(WORK TASK): Copy out, exactly, the first line of the entries below and every line after it through the one containing "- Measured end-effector".
*** Begin section ***
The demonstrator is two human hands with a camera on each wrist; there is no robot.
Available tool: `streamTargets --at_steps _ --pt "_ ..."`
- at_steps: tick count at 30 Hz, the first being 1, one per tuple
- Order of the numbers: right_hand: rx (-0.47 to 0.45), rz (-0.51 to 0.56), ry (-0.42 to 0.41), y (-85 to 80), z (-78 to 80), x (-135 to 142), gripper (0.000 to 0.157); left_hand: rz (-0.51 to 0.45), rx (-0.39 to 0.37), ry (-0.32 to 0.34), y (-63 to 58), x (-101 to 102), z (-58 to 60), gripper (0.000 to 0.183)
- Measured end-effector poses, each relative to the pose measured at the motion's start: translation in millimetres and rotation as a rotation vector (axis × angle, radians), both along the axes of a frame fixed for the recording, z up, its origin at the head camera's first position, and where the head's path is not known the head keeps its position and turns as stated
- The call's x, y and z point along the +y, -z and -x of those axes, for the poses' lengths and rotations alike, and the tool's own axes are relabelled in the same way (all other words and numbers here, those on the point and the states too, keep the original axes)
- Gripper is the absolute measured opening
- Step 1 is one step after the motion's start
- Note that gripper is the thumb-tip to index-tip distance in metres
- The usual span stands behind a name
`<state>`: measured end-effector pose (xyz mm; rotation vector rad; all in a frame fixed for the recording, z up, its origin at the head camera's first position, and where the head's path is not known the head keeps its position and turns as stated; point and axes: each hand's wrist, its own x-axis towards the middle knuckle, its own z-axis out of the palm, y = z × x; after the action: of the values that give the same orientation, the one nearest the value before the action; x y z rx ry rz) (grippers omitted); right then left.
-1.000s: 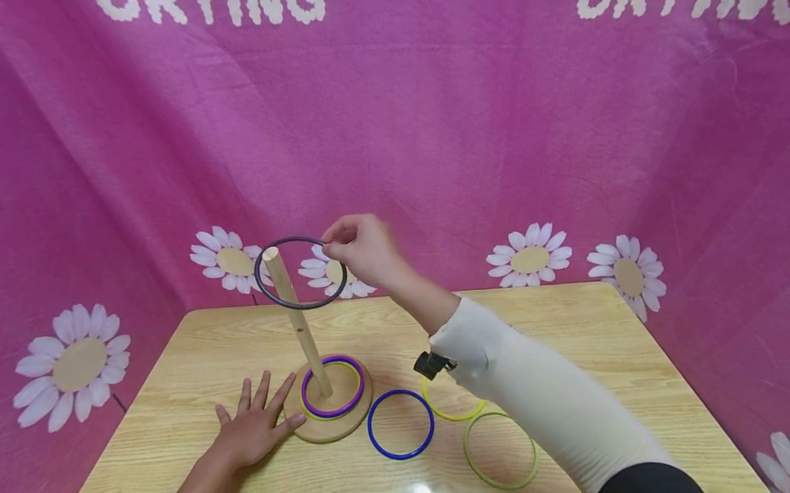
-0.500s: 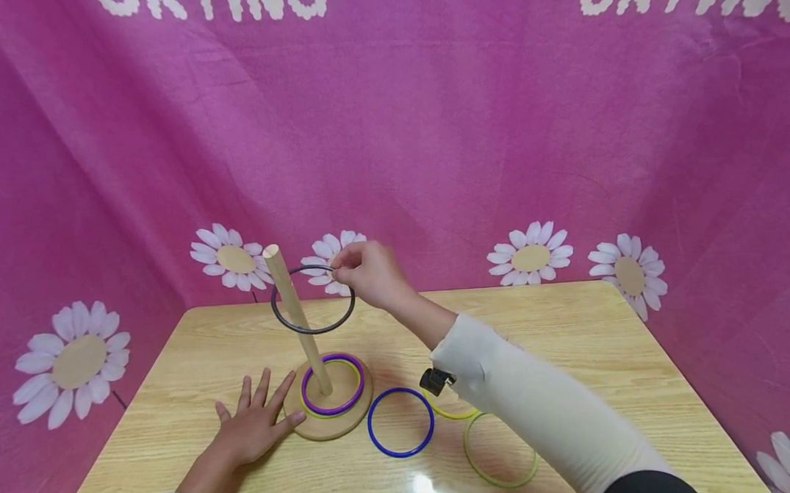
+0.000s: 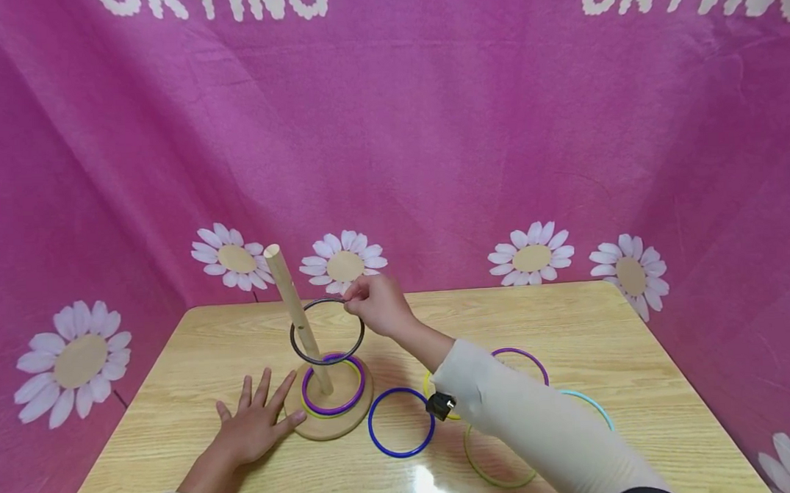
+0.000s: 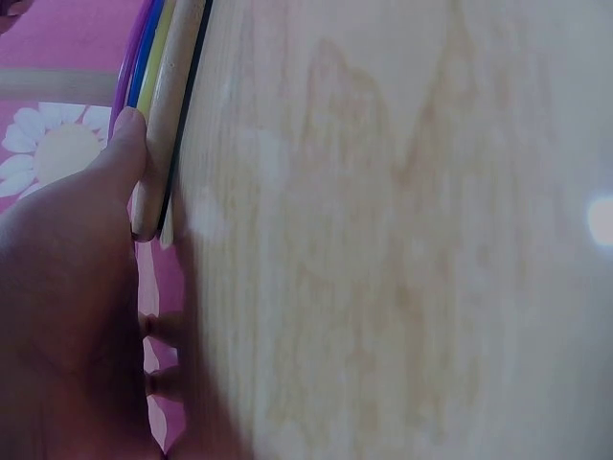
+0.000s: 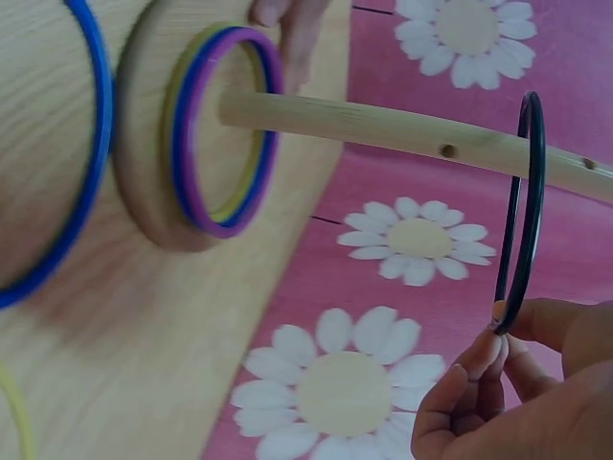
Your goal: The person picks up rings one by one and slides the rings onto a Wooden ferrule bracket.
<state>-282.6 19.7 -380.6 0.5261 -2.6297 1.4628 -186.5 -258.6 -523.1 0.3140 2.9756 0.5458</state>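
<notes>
My right hand (image 3: 381, 306) pinches a black ring (image 5: 537, 201) at its edge. The ring encircles the wooden peg (image 3: 288, 295) partway down, tilted slightly in the head view. At the peg's foot, a purple ring (image 5: 188, 163), a blue ring and a yellow ring lie stacked on the round wooden base (image 3: 330, 430). My left hand (image 3: 251, 429) rests on the table with spread, straight fingers. Its thumb (image 4: 124, 144) touches the base's edge.
On the wooden table (image 3: 207, 343), right of the base, lie a blue ring (image 3: 402, 455), a yellow ring (image 3: 427, 382), a yellow-green ring (image 3: 501, 485), a purple ring (image 3: 519, 351) and a light blue ring (image 3: 588, 398). My right sleeve partly covers some. Pink flowered cloth (image 3: 418, 164) hangs behind.
The right hand has lowered the black ring from the peg's top to its lower half, shifting slightly right. The purple and light blue rings on the table have come into sight. My left hand stays put.
</notes>
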Motion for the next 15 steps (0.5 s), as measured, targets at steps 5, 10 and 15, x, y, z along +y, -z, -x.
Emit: streamTargets --at_steps 5,10,15 --pt "-0.059 -0.003 0.017 19.4 -0.1 1 0.003 -0.012 -0.001 0.002 4.2 -1 1.5 0.078" --pt "-0.106 -0.038 0.040 36.8 -3.1 1 0.003 0.008 -0.012 -0.006 5.4 -1 2.0 0.079" --pt "-0.126 -0.065 0.057 54.3 -5.9 -1 0.003 0.005 -0.038 -0.009 -0.3 0 1.6 0.082"
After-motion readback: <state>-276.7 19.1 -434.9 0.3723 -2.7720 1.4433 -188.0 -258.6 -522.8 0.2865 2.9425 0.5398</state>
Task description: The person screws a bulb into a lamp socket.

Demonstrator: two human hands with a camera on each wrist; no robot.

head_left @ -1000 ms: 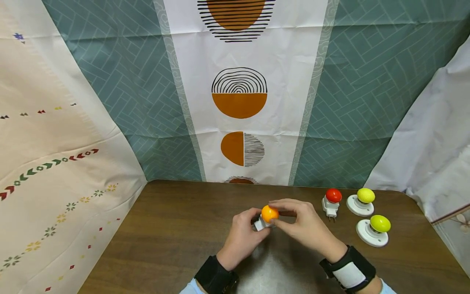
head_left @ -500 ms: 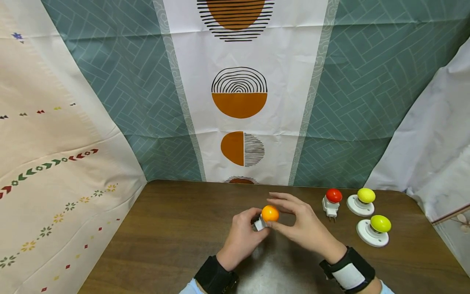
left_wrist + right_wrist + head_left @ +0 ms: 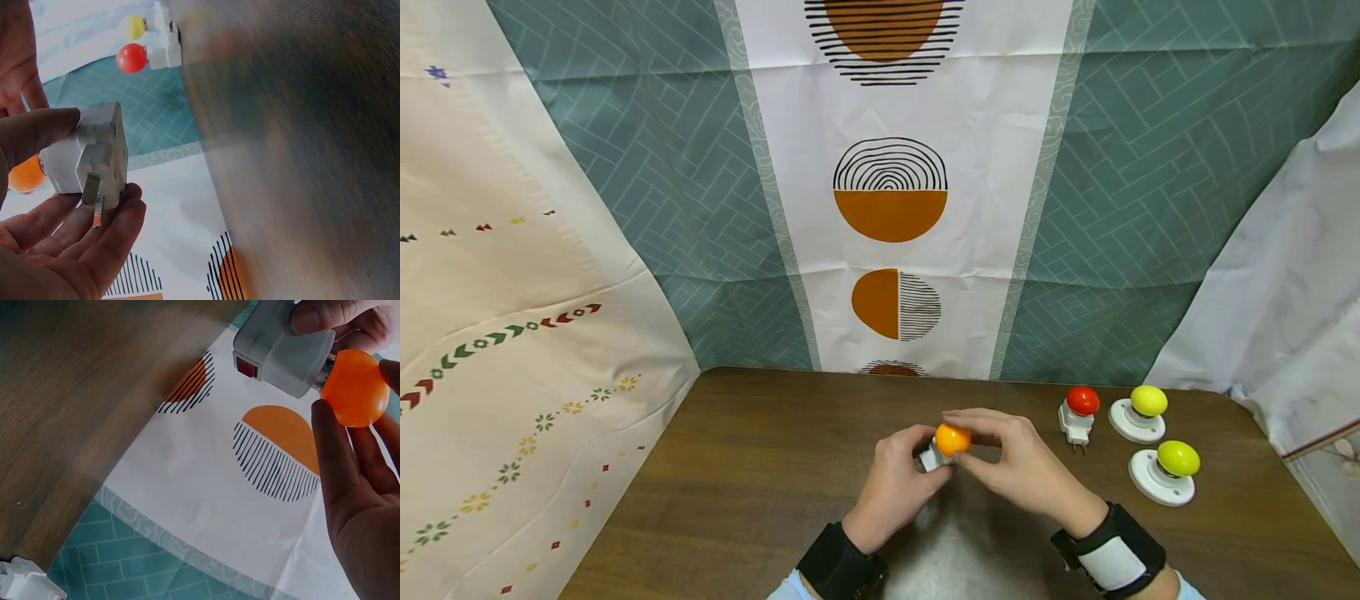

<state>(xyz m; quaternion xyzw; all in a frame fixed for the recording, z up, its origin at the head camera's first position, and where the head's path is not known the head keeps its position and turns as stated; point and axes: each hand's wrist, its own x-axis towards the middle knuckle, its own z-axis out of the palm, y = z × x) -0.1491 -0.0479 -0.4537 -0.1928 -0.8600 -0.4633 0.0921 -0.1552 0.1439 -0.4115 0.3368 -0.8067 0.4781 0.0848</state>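
Observation:
My left hand [image 3: 895, 477] holds a white plug-in lamp socket [image 3: 100, 147] above the table, thumb on one side and fingers on the other. Two metal prongs stick out of the socket in the left wrist view, and a red switch [image 3: 247, 367] shows on it in the right wrist view. An orange bulb [image 3: 355, 390] sits at the socket's mouth, a little of its metal screw thread visible between them. With thumb and fingertips, my right hand [image 3: 1026, 460] pinches the round orange bulb.
At the right of the wooden table [image 3: 760, 483] stands a red bulb [image 3: 1083, 401] in another white plug-in socket. Beside it, a yellow bulb [image 3: 1148, 401] and a yellow-green bulb [image 3: 1178, 458] sit on round white bases. Patterned cloth [image 3: 700, 208] hangs behind the table.
Half a second ago the right fingers were spread off the top of the bulb; now they have come back down onto it. The left hand and socket have stayed in place.

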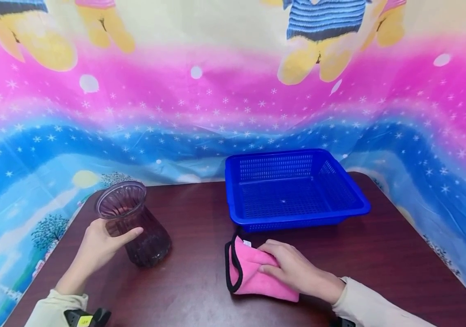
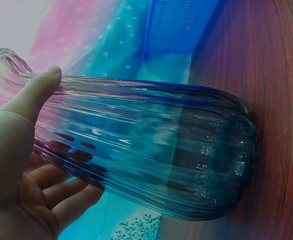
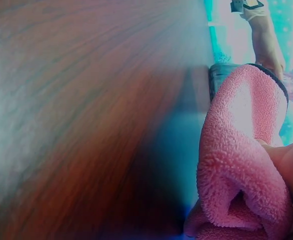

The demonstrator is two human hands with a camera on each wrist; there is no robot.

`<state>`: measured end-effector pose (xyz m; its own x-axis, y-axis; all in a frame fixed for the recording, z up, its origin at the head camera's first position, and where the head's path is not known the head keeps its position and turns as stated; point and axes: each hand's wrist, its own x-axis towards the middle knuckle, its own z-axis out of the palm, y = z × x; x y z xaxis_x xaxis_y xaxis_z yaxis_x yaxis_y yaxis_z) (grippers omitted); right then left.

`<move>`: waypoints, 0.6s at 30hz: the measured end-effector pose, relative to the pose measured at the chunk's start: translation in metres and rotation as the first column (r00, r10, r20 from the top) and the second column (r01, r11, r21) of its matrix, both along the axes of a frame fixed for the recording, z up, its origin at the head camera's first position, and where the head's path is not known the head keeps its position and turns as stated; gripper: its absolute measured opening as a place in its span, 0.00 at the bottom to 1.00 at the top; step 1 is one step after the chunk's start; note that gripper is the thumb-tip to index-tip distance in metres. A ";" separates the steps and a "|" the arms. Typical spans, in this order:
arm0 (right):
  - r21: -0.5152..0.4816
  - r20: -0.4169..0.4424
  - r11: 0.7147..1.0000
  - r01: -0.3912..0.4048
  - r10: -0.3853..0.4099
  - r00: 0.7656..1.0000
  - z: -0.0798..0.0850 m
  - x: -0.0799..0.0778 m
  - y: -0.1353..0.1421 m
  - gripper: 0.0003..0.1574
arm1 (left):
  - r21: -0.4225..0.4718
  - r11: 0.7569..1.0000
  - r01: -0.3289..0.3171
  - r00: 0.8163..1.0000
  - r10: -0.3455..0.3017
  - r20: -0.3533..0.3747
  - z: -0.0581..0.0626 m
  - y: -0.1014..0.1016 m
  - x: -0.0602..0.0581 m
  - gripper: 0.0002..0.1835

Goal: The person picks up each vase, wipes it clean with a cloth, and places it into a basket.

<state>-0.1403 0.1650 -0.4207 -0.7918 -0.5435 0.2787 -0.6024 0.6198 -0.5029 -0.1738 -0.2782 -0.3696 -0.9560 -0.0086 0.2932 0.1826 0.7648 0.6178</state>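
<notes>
My left hand [image 1: 98, 245] grips a clear, ribbed glass vase [image 1: 147, 238] just below its flared rim, thumb on the near side and fingers round the back. The vase leans with its mouth to the left, and its base is close to the table. Looking through the glass in the left wrist view, the fingers [image 2: 76, 197] show behind the vase wall. On the right, my right hand [image 1: 298, 268] pinches a folded pink cloth [image 1: 253, 278] with black edging, thumb on top. Its fluffy folds [image 3: 236, 165] fill the front of the right wrist view, low over the table.
A blue plastic basket [image 1: 298, 218] with perforated sides stands at the back right of the dark wooden table [image 1: 192, 290], just beyond the cloth. Behind the table hangs a colourful printed curtain [image 1: 216, 109], which also runs along both sides.
</notes>
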 end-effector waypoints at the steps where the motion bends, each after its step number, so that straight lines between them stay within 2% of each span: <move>1: -0.003 0.001 1.000 -0.006 0.006 1.000 0.000 0.000 -0.002 0.14 | -0.001 1.000 -0.002 1.000 0.002 -0.001 0.000 0.000 0.000 0.27; 18: -0.060 -0.009 0.998 -0.010 0.009 1.000 -0.002 -0.001 -0.029 0.15 | 0.028 1.000 -0.003 1.000 0.003 0.000 -0.003 0.001 0.001 0.27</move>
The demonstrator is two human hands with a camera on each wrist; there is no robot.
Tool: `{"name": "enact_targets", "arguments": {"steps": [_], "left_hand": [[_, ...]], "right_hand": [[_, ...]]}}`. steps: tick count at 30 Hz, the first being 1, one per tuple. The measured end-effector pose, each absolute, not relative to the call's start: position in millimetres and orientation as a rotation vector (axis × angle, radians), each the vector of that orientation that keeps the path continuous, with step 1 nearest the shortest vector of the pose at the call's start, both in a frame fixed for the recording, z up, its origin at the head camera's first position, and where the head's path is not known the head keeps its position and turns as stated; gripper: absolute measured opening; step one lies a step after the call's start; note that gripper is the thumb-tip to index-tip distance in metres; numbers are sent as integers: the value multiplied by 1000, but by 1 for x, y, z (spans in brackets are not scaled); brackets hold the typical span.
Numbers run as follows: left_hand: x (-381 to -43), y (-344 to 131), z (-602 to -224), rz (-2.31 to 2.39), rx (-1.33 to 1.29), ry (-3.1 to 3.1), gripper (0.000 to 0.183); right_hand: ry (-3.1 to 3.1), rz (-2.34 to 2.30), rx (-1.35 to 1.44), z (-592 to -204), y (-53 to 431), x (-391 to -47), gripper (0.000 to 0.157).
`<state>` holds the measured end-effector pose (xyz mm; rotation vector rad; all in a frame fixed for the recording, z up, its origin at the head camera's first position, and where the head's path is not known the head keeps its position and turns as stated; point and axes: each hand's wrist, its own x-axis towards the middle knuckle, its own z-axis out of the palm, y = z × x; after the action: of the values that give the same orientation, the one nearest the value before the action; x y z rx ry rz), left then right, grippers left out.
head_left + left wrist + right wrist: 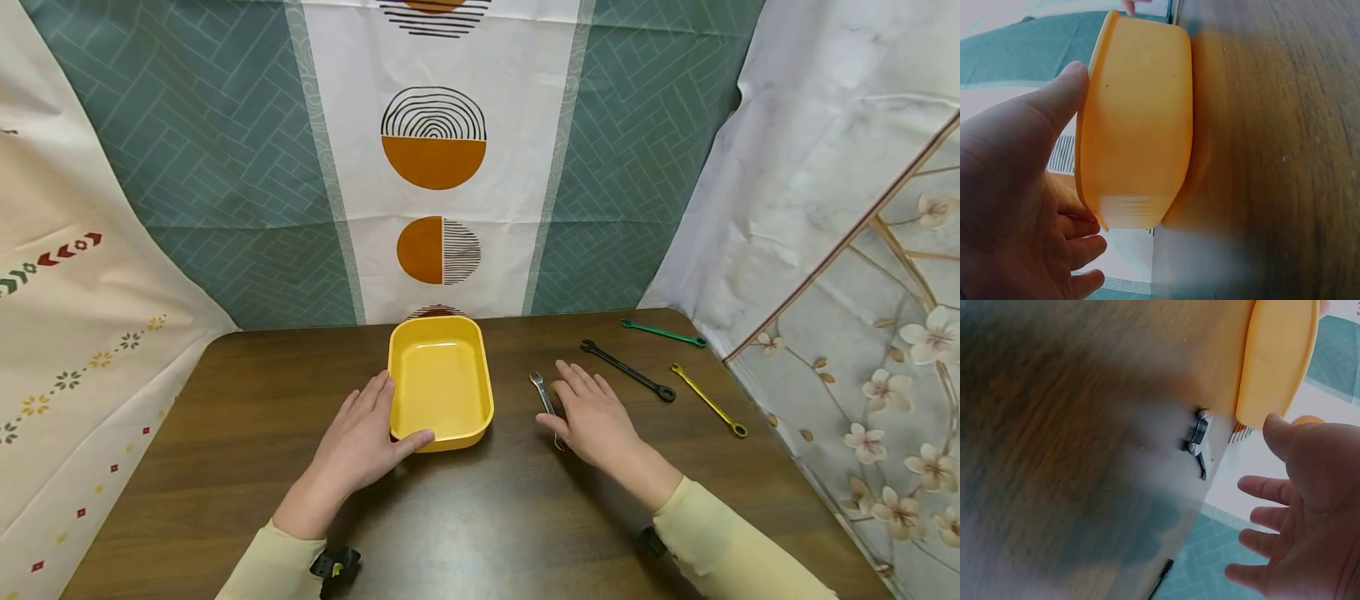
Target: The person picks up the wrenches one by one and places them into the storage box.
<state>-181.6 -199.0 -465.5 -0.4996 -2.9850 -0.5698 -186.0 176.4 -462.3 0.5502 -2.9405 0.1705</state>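
Observation:
A yellow plastic tray (442, 387) stands on the brown table. My left hand (360, 442) rests at its near left corner, fingers extended along the left rim and thumb across the front rim. In the left wrist view the thumb touches the edge of the tray (1135, 119). Over a small silver combination wrench (542, 392) hovers my right hand (596, 421), fingers spread and holding nothing; it covers part of the wrench in the head view. The right wrist view shows the silver wrench (1202, 440) lying on the table, apart from the fingers (1266, 489).
Right of my right hand lie a black wrench (626, 368), a green wrench (663, 333) near the back edge and a yellow wrench (708, 400) near the right edge. A patterned curtain (240, 167) hangs behind the table (480, 517), with further cloths at both sides.

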Motion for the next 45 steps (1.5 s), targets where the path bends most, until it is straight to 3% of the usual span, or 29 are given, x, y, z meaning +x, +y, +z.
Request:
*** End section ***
(ANSWER SECTION):
The demonstrator is two human hands with a camera on each wrist; there is no robot.
Available tool: `streamTargets --at_steps _ --pt "_ ..."`
- at_steps: tick count at 30 Hz, the first being 1, one per tuple
- Order of the numbers: right_hand: rx (-0.47 to 0.45), rz (-0.51 to 0.56), ry (-0.42 to 0.41), y (-85 to 80), z (-78 to 80), x (-135 to 142), gripper (0.000 to 0.157); left_hand: rz (-0.51 to 0.45), rx (-0.39 to 0.37), ry (-0.32 to 0.34), y (-63 to 58), x (-101 to 102), z (-58 to 60), gripper (0.000 to 0.183)
- Measured end-effector poses, each relative to the pose measured at the motion's start: translation in millimetres and rotation as a rotation vector (axis × angle, radians), both along the axes of a frame fixed for the recording, z up, its origin at the head camera's first position, and where the head's path is not known the head keeps its position and turns as stated

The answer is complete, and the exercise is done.